The Front – The Front

The Front
The Front
CBS Records
1989
Rudzik

The Front – The Front

The Front The Front

Lorsque Thierry Folcher, mon complice et ami chroniqueur à Clair et Obscur, a proposé de créer la rubrique « Oldies but Goldies » afin d’écrire sur des albums étonnants qui n’ont pas eu l’éclairage qu’ils méritaient, j’ai immédiatement pensé à The Front et à son unique album éponyme. Ce groupe de Kansas City, à la carrière « d’étoile filante » et mené par les frères Franano (Michael Anthony au chant et Bobby aux claviers), est sorti de nulle part pour pondre cet unique album qui est un bijou ensorcelant de rock très costaud.
Il faut dire que son frontman a un timbre de voix, un phrasé et une attitude scénique qui ne sont pas sans rappeler le grand Jim Morrison (The Doors) avec une touche d’Alice Cooper et d’Ian Aitsbury (The Cult), excusez du peu.
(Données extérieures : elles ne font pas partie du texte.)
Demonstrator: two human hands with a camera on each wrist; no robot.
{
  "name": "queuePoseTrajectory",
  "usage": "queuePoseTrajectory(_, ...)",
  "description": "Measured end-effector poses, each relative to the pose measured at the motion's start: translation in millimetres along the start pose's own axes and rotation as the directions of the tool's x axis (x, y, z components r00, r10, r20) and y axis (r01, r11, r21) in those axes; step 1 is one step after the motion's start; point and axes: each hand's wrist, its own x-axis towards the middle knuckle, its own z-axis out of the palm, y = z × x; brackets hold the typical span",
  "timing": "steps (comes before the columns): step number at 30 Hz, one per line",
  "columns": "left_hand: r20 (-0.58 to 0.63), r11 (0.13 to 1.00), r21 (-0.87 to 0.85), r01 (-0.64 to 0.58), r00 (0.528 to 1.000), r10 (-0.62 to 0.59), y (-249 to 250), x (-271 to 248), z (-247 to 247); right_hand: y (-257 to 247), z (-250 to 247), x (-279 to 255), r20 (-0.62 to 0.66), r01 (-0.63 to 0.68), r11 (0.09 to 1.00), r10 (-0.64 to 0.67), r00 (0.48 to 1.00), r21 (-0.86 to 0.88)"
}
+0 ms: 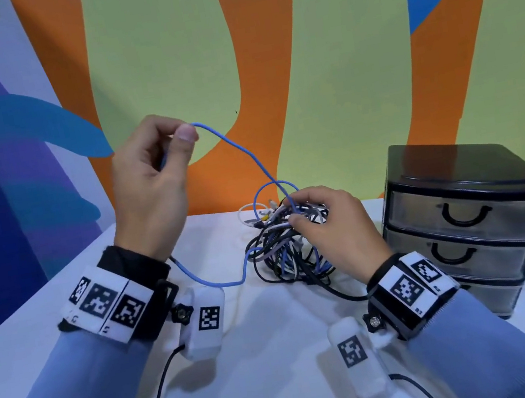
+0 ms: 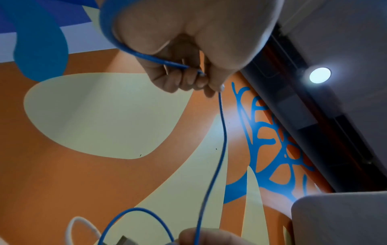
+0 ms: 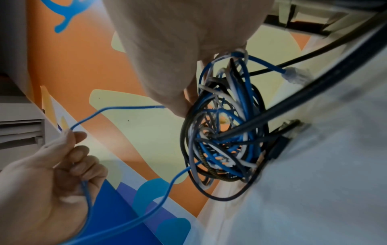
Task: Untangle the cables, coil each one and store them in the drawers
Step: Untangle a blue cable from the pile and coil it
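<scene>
Up above the table [image 1: 69, 339], my left hand [image 1: 151, 186] pinched the blue cable [image 1: 249, 157] between thumb and fingertip, the other fingers curled loosely round the strand that ran down through my palm; in the left wrist view that same cable [image 2: 223, 132] dropped straight from my fingers [image 2: 188, 79] toward the heap below; from the heel of that hand the cable sagged down to the tabletop, ran along it and bent back into the tangle. Lower and to the right of that grip, my right hand [image 1: 331, 222] rested on the tangle of cables [image 1: 283, 251], thumb and forefinger closed on the blue strand where it entered the heap, the remaining fingers draped over black, white and blue loops; the right wrist view showed the tangle [image 3: 226, 132] bunched just under my palm, with a clear plug [image 3: 293, 76] on a blue lead sticking out beside it; my left hand [image 3: 48, 179] appeared there off to the side, holding the strand well apart from the heap. Right of my right hand, near but not touching it, stood the drawer unit [image 1: 466, 220], dark-framed, with three smoky drawers; all three seemed closed. Behind everything hung the painted wall [image 1: 316, 50], orange, pale green and blue.
</scene>
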Motion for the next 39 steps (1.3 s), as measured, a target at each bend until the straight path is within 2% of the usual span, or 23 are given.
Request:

Ajoutez à ça un claviériste qui fait dans le psychédélique old school, une section rythmique en béton armé formée de Randy Jordan (basse) et Shane Miller (batterie) et surtout un guitariste, Mike Green, qui martyrise son instrument pour en tirer des accents déchirants lors de soli torturés (« Sweet Addiction », « Ritual »). Ça donne un quintet d’une énergie folle qui renverse tout sur son passage, mais malheureusement, pas pour longtemps…

The Front The Front band1
Deux singles ont connu un succès d’estime dans les charts américains et sur MTV au début des 90’s, à l’époque où on y passait encore du vrai rock, mais aucun des dix titres de cet opus ne laisse l’auditeur de marbre. Le groupe tournera pendant trois ans jusqu’en Europe où il accompagnera Lenny Kravitz et participera aux Monsters Of Rock. De façon incompréhensible, il fut peu soutenu par son label ce qui provoqua sa disparition prématurée (heureusement que d’autres comme Marillion ou A.C.T n’ont pas suivi ce chemin funeste). Enfin pas tout à fait, puisqu’une signature chez Epic sous un nouveau nom, Bakers Pink, les vit ressortir un autre album moins puissant cependant et, de nouveau, sans lendemain. Voici pour la bio, mais revenons à cet album très surprenant. Ses deux simples, « Fire » et « Le Motion », claquent comme une oriflamme au vent avec une production très claire, une guitare rythmique agressive et surtout le fabuleux chanteur Michael Anthony Franano qui semble être en permanence en live. C’est bien simple, si je ferme les yeux quand je passe le CD sur ma chaine, j’ai l’impression que le groupe joue dans mon salon et qu’on va pouvoir se boire quelques bibines ensemble quand il sera terminé (on va dire « avec modération bien sûr »).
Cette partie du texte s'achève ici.